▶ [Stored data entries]
==============================
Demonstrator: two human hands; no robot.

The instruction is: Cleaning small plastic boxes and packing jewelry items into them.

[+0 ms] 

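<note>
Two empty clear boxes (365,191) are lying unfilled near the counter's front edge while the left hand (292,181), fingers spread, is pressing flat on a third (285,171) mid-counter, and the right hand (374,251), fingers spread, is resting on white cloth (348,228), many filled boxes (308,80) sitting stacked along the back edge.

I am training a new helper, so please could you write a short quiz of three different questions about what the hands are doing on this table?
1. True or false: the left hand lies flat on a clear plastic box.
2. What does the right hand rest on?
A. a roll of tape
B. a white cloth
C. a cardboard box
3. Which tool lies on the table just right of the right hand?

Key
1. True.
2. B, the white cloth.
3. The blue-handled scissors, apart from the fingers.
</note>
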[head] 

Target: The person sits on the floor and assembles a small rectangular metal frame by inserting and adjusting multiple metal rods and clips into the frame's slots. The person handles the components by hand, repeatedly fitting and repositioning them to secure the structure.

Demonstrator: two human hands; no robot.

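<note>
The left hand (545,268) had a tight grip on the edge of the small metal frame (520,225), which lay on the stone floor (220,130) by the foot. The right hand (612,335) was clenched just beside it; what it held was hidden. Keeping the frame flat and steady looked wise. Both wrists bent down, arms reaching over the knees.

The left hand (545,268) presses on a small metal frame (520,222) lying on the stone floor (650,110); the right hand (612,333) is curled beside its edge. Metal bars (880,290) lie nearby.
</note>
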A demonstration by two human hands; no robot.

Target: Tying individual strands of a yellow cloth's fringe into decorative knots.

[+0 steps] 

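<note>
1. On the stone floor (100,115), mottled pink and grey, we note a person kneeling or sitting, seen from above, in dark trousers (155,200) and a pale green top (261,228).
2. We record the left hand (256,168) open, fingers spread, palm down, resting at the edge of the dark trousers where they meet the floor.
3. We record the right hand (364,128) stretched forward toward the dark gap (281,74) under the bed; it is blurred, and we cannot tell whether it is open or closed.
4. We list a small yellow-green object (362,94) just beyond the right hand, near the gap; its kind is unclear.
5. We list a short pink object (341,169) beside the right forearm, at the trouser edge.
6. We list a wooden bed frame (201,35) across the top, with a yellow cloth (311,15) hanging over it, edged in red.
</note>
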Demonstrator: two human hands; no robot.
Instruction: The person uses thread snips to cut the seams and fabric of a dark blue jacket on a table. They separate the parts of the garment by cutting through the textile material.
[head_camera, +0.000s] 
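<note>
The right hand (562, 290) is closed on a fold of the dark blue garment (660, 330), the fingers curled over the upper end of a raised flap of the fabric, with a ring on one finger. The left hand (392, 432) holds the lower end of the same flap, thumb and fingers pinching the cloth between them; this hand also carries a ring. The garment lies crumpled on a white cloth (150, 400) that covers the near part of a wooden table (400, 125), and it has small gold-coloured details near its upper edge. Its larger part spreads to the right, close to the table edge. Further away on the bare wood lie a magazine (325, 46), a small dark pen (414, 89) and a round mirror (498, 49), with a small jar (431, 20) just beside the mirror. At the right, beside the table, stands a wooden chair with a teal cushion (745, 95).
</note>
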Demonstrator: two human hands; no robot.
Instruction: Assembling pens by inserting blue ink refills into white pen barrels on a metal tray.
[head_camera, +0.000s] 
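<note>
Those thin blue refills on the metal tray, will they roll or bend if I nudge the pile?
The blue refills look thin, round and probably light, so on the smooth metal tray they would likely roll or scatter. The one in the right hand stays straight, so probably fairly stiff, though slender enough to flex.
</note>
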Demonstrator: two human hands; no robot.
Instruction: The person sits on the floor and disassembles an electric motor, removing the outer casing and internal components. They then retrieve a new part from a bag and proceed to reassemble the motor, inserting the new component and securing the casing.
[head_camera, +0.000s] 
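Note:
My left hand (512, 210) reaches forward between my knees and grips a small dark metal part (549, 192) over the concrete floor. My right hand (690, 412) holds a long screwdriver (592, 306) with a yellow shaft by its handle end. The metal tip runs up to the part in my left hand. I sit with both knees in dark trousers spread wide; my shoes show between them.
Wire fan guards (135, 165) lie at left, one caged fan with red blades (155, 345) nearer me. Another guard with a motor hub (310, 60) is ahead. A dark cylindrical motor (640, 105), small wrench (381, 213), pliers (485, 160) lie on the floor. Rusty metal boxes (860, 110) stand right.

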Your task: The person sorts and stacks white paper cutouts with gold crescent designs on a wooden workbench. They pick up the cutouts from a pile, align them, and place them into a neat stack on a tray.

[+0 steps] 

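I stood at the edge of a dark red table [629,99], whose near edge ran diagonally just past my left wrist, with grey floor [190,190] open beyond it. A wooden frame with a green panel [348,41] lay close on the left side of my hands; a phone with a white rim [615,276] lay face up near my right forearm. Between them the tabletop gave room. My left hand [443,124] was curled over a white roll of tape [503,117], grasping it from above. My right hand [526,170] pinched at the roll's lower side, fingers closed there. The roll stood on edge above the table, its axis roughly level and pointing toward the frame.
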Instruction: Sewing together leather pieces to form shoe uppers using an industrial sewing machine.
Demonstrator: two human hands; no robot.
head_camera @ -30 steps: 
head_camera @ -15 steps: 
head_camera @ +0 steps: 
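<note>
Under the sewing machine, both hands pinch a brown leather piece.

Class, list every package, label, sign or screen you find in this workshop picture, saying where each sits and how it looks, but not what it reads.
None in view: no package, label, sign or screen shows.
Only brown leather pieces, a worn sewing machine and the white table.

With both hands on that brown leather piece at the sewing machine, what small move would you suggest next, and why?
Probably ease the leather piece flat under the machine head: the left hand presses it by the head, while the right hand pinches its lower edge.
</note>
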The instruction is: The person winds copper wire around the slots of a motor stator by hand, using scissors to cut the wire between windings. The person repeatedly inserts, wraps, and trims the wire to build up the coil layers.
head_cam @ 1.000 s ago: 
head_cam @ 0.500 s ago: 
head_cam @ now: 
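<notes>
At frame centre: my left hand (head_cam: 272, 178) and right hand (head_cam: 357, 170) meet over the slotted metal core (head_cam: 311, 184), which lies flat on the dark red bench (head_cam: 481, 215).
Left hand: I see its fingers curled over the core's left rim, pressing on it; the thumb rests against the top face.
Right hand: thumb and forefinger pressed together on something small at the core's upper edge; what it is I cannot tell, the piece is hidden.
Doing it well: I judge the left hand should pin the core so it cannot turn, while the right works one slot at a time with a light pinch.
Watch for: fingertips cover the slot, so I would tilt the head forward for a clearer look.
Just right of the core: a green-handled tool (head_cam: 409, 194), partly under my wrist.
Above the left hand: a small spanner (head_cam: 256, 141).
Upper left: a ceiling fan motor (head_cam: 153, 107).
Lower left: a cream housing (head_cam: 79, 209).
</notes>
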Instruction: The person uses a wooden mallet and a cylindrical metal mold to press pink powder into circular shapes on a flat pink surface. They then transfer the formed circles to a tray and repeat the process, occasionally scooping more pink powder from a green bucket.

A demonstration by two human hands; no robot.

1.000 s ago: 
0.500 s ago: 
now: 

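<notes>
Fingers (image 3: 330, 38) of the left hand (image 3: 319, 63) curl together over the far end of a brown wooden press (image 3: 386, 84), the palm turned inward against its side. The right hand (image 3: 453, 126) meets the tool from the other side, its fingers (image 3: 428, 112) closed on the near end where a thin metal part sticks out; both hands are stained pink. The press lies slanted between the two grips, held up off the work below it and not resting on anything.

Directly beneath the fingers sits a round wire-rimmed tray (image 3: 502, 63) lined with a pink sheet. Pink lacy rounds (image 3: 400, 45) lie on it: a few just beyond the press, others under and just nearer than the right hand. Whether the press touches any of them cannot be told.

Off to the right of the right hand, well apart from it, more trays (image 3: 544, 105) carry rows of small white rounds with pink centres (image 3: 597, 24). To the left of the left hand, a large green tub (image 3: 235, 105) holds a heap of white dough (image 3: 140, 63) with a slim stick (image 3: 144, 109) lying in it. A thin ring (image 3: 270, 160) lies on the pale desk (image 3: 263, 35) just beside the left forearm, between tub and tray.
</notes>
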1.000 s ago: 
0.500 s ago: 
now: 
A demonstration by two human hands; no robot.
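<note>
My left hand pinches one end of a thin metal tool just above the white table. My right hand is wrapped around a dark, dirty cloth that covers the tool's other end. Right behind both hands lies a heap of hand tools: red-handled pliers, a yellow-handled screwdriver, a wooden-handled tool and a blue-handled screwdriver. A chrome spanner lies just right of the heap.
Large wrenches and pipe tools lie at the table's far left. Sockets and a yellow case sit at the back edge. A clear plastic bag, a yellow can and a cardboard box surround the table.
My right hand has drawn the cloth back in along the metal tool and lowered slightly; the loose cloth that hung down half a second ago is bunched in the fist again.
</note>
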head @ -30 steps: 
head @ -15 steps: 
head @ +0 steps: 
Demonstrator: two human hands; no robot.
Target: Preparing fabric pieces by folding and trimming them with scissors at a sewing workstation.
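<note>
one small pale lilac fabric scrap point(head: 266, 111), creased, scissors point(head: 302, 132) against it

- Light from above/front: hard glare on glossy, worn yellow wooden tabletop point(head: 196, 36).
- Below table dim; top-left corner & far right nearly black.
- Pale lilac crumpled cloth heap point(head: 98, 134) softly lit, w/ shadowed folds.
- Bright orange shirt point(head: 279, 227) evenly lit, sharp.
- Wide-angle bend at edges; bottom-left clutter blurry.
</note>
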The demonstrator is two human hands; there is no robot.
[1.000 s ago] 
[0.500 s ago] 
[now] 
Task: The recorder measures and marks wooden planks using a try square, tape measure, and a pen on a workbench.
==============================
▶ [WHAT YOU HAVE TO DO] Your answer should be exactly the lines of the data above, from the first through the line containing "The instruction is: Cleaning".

▶ [YOUR RESPONSE]
Demonstrator: two human hands; no robot.

The instruction is: Cleaning small plastic boxes and packing jewelry items into them.

The exercise is complete as it stands.